--- How to complete this task ---
Copy the listing below line for line, from its opening line to the one with "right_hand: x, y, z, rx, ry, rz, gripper", both included; stop there.

|---|

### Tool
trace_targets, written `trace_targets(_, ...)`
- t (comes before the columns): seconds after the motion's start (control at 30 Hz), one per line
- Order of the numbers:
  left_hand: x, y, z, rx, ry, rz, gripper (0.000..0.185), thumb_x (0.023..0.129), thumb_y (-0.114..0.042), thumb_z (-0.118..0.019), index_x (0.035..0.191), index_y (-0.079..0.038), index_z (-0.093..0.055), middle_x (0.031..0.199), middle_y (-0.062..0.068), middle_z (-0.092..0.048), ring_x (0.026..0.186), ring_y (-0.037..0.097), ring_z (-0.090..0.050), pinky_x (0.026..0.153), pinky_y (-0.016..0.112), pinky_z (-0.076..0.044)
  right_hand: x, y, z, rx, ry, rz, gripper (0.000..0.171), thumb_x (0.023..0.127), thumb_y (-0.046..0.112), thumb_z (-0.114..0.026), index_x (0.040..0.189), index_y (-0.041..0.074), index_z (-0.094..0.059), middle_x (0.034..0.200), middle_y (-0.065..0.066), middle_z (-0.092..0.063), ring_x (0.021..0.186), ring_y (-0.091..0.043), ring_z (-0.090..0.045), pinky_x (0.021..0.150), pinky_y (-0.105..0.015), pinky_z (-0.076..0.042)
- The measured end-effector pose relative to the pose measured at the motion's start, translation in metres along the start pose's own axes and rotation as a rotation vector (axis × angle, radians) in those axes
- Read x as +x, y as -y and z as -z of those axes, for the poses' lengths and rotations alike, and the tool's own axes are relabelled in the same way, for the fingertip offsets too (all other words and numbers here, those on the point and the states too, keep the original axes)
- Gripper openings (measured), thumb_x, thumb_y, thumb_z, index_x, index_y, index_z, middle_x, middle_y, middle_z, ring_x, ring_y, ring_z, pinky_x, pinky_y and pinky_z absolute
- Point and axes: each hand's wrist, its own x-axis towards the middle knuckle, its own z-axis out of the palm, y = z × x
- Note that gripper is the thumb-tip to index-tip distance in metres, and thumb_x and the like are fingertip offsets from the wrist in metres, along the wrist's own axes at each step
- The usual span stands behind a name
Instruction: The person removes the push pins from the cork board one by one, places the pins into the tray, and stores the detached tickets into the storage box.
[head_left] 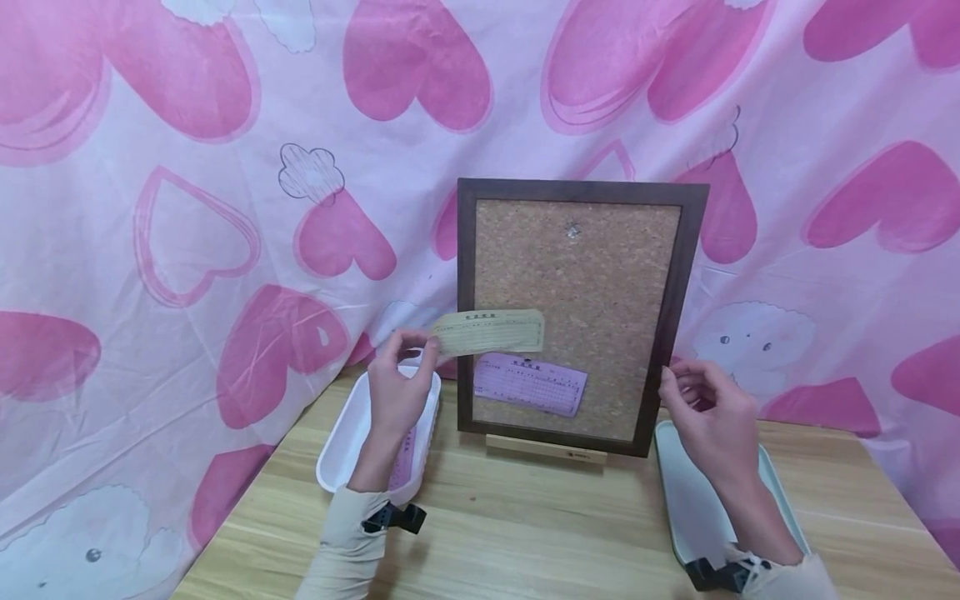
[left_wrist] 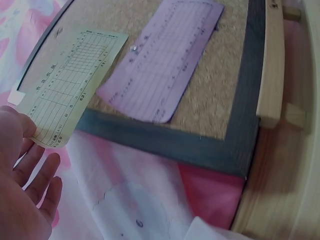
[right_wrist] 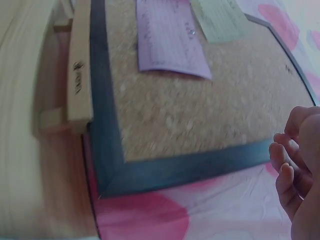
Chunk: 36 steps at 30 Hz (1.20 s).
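Note:
My left hand point(head_left: 400, 387) pinches a yellow printed paper slip point(head_left: 491, 332) by its left end. The slip overlaps the lower left of the dark-framed cork board point(head_left: 585, 283). A purple printed slip point(head_left: 530, 384) hangs below it on the cork, with a small pin point(left_wrist: 134, 49) at its upper edge. My right hand point(head_left: 716, 417) is beside the board's right edge, fingers bent and thumb close to the index finger point(right_wrist: 300, 117). I cannot tell whether anything small is between those fingertips.
The board stands on a light wooden base point(head_left: 543, 450). A white tray point(head_left: 337, 446) holding a purple slip point(head_left: 402, 467) lies left, partly behind my left arm. A pale green tray point(head_left: 678, 517) lies right, under my right arm. A shiny pin-like piece point(head_left: 573, 230) sits high on the cork. Heart-patterned cloth point(head_left: 172, 358) hangs behind.

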Motion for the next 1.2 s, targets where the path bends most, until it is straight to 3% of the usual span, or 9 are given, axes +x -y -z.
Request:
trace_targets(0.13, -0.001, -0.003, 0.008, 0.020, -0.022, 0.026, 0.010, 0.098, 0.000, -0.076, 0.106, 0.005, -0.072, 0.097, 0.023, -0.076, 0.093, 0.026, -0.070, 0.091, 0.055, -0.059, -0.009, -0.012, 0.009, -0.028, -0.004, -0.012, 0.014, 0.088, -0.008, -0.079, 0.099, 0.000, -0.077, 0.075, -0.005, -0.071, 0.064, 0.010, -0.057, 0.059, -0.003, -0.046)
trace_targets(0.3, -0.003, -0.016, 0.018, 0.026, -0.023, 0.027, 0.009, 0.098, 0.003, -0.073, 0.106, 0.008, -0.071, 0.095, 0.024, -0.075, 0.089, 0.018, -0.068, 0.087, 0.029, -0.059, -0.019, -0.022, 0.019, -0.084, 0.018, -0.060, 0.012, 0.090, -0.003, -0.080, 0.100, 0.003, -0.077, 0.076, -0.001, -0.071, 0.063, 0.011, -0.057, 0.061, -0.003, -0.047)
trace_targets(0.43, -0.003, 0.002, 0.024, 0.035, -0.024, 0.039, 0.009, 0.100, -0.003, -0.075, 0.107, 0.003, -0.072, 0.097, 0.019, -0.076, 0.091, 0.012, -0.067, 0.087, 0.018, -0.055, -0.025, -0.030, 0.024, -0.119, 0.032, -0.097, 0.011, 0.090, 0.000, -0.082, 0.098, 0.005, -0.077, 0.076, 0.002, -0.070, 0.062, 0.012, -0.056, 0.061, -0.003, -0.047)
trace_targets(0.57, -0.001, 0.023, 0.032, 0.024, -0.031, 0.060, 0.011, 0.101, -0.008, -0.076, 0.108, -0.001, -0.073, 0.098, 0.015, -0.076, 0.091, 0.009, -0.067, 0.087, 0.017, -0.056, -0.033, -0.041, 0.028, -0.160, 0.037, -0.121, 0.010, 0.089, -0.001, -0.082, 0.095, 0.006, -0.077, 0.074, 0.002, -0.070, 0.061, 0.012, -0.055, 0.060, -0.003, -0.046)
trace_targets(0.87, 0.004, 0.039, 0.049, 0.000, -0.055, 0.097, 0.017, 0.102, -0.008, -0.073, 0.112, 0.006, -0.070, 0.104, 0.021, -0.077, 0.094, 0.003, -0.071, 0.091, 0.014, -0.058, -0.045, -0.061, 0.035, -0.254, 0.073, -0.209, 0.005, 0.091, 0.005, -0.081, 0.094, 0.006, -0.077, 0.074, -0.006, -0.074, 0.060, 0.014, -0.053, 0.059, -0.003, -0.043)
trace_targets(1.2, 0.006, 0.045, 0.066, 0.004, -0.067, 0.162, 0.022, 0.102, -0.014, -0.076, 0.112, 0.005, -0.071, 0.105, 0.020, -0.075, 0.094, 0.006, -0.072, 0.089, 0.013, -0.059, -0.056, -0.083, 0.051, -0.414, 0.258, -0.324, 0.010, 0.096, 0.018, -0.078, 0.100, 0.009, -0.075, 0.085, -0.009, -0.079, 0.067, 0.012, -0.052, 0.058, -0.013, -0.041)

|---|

--- Task answer ---
### Tool
trace_targets, written `trace_targets(_, ...)`
- t (comes before the columns): seconds after the motion's start (control at 30 Hz), one per line
- Order of the numbers:
  left_hand: x, y, z, rx, ry, rz, gripper (0.000..0.185), thumb_x (0.023..0.129), thumb_y (-0.114..0.042), thumb_z (-0.118..0.019), index_x (0.035..0.191), index_y (-0.079..0.038), index_z (-0.093..0.055), middle_x (0.031..0.199), middle_y (-0.062..0.068), middle_z (-0.092..0.048), ring_x (0.026..0.186), ring_y (-0.037..0.097), ring_z (-0.090..0.050), pinky_x (0.026..0.153), pinky_y (-0.016..0.112), pinky_z (-0.076..0.044)
  right_hand: x, y, z, rx, ry, rz, gripper (0.000..0.171), thumb_x (0.023..0.127), thumb_y (-0.046..0.112), thumb_z (-0.114..0.026), index_x (0.040..0.189), index_y (-0.041..0.074), index_z (-0.094..0.059), middle_x (0.034..0.200), middle_y (-0.065..0.066), middle_z (-0.092..0.063), ring_x (0.021..0.186), ring_y (-0.091..0.043), ring_z (-0.090..0.045), pinky_x (0.021..0.150), pinky_y (-0.105..0.015), pinky_z (-0.076..0.042)

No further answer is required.